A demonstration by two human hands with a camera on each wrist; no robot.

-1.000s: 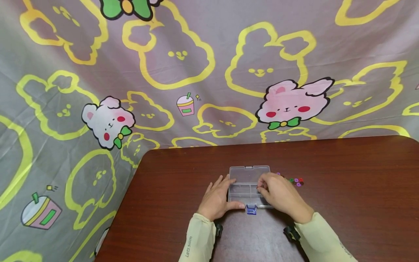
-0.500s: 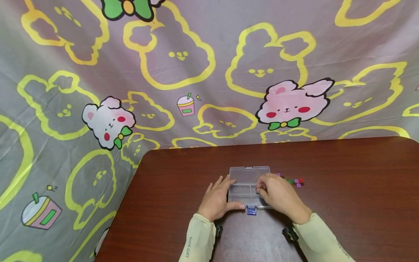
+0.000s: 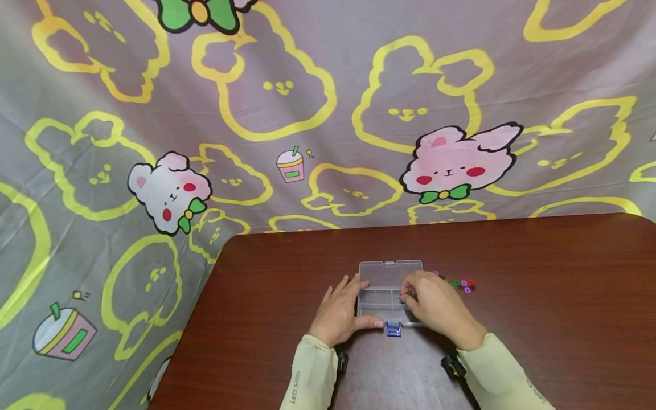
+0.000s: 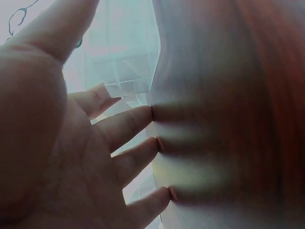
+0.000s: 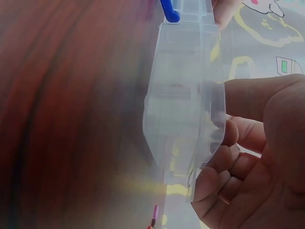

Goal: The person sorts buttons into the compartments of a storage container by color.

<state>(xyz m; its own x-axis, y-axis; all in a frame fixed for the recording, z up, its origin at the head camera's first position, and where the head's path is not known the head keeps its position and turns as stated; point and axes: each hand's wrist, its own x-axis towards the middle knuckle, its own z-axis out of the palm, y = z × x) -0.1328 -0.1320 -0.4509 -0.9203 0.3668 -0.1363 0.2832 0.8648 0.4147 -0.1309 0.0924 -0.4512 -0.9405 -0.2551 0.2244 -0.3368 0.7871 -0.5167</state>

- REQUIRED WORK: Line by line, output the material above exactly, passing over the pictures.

- RESULT:
A demonstration by two human hands with a camera on each wrist; no robot.

-1.000s: 
-0.500s: 
+0.000s: 
+0.000s: 
+0.000s: 

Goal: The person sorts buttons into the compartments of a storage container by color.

<state>(xyz m; its own x-axis, y-axis; all in a frame fixed for the recording, z up, its origin at the head camera's first position, and where the head's path is not known the head keeps its position and turns as stated; point and axes: each hand's wrist, its own x-axis towards the middle knuckle, its own z-axis out of the palm, y = z × x) -0.1328 -0.1320 -0.4509 -0.9203 0.3668 -0.1363 0.2832 0.8648 0.4147 -0.1309 0.0924 -0.4512 -0.9405 -0.2551 0.2244 -0.3368 0.7871 -0.5167</state>

The response is complete as it stands.